Martha Jones: Yes, the first time I published anything publicly about these questions, the headline, which was not written by me, said, "Black and biracial." That's interesting. That's one editor's take on how to describe or characterize or create a box for someone like me. There are these expanding boxes that include biracial and mixed race. In the story I tell, we go back to times when terms like quadroon and mulatto were part of everyday parlance in the early 20th century. Hybrid becomes a pseudo-scientific term.
Partly, this book is a story about language and the words we use. It is also, if you will, a pushback against the way in which language necessarily, but in unsettling ways, constructs its own kinds of boxes and frequently tries to wedge us in when we understand our identities to be far more complex and multifaceted that even the census, which today lets us check as many boxes as we want, can feel constraining, for example, for Americans who do not, in fact, want to or see themselves as identified by racial terms at all.

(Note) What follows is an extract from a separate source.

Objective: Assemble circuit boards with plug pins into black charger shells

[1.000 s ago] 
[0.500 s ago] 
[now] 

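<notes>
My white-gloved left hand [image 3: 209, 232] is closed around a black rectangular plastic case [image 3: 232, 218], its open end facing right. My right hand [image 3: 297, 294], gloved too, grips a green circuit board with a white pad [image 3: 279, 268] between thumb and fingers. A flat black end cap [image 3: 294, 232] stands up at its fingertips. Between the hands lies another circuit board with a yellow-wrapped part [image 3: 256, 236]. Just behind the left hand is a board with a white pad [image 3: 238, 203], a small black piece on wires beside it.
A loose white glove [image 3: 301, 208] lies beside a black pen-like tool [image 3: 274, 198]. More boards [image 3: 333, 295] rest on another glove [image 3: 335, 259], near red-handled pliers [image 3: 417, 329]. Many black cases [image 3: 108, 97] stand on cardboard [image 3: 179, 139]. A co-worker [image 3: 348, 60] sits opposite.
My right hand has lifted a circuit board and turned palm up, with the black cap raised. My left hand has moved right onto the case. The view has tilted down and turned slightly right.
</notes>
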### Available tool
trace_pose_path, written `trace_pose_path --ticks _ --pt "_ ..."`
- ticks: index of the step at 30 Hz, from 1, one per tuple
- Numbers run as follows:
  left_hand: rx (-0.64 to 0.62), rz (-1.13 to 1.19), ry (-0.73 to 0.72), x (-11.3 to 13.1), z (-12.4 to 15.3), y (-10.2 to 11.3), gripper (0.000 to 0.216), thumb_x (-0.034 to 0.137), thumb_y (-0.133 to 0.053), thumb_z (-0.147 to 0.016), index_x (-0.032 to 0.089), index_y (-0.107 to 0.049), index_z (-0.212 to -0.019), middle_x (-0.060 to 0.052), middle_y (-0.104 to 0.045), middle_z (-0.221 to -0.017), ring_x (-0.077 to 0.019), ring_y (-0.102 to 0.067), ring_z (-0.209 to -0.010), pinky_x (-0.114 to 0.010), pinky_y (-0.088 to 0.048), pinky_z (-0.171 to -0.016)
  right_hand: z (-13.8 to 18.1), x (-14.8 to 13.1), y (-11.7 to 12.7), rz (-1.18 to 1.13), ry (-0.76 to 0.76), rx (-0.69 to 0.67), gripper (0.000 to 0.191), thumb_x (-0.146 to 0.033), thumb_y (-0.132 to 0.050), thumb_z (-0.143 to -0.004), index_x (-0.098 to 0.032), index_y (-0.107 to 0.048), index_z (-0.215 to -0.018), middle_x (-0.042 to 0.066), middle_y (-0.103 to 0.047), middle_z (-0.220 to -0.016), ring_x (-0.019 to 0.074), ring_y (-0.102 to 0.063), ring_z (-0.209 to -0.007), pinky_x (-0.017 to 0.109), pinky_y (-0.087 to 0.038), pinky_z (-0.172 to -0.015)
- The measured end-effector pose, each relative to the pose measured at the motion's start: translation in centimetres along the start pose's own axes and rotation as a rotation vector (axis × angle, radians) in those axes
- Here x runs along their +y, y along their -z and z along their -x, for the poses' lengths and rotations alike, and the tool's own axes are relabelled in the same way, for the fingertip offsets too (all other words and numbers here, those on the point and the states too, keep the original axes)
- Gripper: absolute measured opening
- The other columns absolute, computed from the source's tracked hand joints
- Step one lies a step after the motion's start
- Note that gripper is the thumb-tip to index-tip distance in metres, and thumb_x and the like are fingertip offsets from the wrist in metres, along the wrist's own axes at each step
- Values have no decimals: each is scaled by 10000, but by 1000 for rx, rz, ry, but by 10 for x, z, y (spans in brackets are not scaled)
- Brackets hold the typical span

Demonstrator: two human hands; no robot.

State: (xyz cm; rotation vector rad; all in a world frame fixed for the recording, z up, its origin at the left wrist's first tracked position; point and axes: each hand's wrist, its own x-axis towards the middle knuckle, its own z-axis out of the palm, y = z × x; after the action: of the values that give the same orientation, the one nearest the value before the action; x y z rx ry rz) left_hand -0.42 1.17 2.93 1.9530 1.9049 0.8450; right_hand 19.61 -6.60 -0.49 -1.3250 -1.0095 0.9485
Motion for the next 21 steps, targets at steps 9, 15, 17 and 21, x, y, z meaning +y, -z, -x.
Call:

Brigid Bergin: Professor Jones, I want to thank you so much for sharing your story. That's been the latest installment of the Centennial Series, 100 Years of 100 Things. That was thing number 66, the color line. Our guest has been Martha Jones, legal and cultural historian at Johns Hopkins University and author of the forthcoming The Trouble of Color: An American Family Memoir. Professor Jones, thank you so much for coming on.
Martha Jones: Thanks so much for having me, Brigid.